# mk3 2.0 .. turbo?



## j.burton50 (Oct 20, 2008)

wonderin what kinda power can be made out of a mk3 jetta with a refreshed 2.0 and a garrett turbo.. thinkin bout buyin a car.. guy says hes runnin 8 psi on it, new head, refreshed everything else, 16v clutch? but needs arp head bolts and a headgastket spacer, or w/e its called.. and then boostin it up to 16 psi what kinda power could it make? and is it worth 3k?


----------



## j.burton50 (Oct 20, 2008)

someones gotta know.... c'monnnnnnn or should my thread be some where else? lol i wasnt really sure  

input would be great before i spend 3k dollars on another car tho :banghead:


----------



## j.burton50 (Oct 20, 2008)

:sly: bump? palease?


----------



## j.burton50 (Oct 20, 2008)

ok then thanks for the help :thumbdown:


----------



## Prof315 (Jan 5, 2009)

You'll make enough to blow up the 020 transmission.  Seriously....properly tuned 16lbs of boost will have you up over 200whp probably 225-240. And seriously an 020 won't live long at all with that kind of power.


----------



## j.burton50 (Oct 20, 2008)

see thats helpful!  now. how much would it cost me to build the engine so i could turn 22 psi?  and the tranny not take a dump on me :laugh: thank you SIR


----------



## Glegor (Mar 31, 2008)

with lots of boost, you run the risk of lifting the head, or cracking the block. your gonna need a full custom fuel system for 22 psi, probably megasquirt. and forged everything. a 16v head would be nice too, since they bolt right on an aba and give you 8.2:1 compression. running stock pistons with lots of boost is just asking for problems tho. your gonna need alot more than 3 grand to run 22 psi boost in a gas engine..


----------



## j.burton50 (Oct 20, 2008)

Glegor said:


> with lots of boost, you run the risk of lifting the head, or cracking the block. your gonna need a full custom fuel system for 22 psi, probably megasquirt. and forged everything. a 16v head would be nice too, since they bolt right on an aba and give you 8.2:1 compression. running stock pistons with lots of boost is just asking for problems tho. your gonna need alot more than 3 grand to run 22 psi boost in a gas engine..

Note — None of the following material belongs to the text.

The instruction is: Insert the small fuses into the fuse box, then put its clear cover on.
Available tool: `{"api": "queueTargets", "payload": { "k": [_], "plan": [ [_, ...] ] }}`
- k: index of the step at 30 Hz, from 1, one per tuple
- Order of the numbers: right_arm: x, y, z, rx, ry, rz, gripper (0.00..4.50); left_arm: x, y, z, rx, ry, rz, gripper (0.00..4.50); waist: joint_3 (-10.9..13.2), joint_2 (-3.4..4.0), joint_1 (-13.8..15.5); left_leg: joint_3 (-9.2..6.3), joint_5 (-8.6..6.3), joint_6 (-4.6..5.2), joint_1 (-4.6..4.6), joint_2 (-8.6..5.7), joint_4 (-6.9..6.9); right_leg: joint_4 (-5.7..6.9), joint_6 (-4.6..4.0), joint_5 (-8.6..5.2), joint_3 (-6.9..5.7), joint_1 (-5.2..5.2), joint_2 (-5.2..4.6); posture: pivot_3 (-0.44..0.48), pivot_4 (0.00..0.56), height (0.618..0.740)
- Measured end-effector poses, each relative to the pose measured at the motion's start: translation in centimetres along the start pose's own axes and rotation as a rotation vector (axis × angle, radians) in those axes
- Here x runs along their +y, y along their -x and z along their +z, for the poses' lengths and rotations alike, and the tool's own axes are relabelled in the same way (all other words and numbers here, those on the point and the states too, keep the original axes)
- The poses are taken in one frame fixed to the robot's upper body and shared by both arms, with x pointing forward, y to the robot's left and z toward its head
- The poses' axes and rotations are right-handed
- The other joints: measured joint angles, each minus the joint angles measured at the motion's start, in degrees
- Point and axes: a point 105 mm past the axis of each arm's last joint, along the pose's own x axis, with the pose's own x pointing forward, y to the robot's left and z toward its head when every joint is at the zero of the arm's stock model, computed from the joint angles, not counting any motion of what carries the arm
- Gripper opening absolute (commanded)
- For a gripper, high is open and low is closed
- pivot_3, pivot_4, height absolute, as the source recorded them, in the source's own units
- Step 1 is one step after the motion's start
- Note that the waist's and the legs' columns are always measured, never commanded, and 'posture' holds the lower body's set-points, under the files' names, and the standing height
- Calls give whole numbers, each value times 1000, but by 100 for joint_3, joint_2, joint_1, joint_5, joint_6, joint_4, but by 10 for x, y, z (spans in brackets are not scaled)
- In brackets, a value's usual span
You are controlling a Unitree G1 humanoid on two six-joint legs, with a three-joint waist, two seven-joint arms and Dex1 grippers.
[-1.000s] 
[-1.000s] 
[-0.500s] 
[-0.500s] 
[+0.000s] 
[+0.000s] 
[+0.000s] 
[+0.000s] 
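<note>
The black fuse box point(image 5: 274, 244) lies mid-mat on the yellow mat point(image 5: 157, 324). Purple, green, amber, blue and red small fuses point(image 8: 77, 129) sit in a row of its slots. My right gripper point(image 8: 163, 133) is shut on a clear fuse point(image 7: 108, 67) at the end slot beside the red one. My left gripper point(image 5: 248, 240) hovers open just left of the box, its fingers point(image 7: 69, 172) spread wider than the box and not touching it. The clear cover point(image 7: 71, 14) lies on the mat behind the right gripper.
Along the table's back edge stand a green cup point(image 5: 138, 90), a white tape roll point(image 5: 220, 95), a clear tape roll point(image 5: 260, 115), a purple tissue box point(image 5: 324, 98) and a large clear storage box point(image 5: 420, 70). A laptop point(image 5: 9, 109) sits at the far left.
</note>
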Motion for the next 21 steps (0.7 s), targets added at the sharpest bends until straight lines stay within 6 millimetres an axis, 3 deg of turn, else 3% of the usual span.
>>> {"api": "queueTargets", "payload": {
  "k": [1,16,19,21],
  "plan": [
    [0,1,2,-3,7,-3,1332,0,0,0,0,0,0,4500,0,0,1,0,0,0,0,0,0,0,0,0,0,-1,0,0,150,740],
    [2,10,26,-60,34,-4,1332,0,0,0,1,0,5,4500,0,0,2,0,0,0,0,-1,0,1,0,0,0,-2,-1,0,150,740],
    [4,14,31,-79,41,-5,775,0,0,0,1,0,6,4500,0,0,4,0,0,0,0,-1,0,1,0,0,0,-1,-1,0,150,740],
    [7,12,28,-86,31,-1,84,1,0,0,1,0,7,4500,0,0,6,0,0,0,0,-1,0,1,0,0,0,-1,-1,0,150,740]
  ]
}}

THE Guy said that it has a factory forged crank and rods? its a 95 jetta.. and he said its a new head. so. with 266 cams.. new retainers etc. but idk about pistons. he said its low comp. so im guessin it does have a 16v head..i guess?


----------



## jrod3000 (Mar 20, 2006)

*booossstt*

i ran 24 psi on c2 software and it was fine... you guys are pussies


----------



## TheMajic86GTI (Aug 9, 2009)

Prof315 said:


> You'll make enough to blow up the 020 transmission.  Seriously....properly tuned 16lbs of boost will have you up over 200whp probably 225-240. And seriously an 020 won't live long at all with that kind of power.


 U can always granny shift it.....lmao :laugh:


----------



## vwturbofox (Jul 31, 2010)

just leave it at 8 psi at 16 psi will start breaking parts etc. more boost = more money


----------



## Prof315 (Jan 5, 2009)

j.burton50 said:


> THE Guy said that it has a factory forged crank and rods? its a 95 jetta.. and he said its a new head. so. with 266 cams.. new retainers etc. but idk about pistons. he said its low comp. so im guessin it does have a 16v head..i guess?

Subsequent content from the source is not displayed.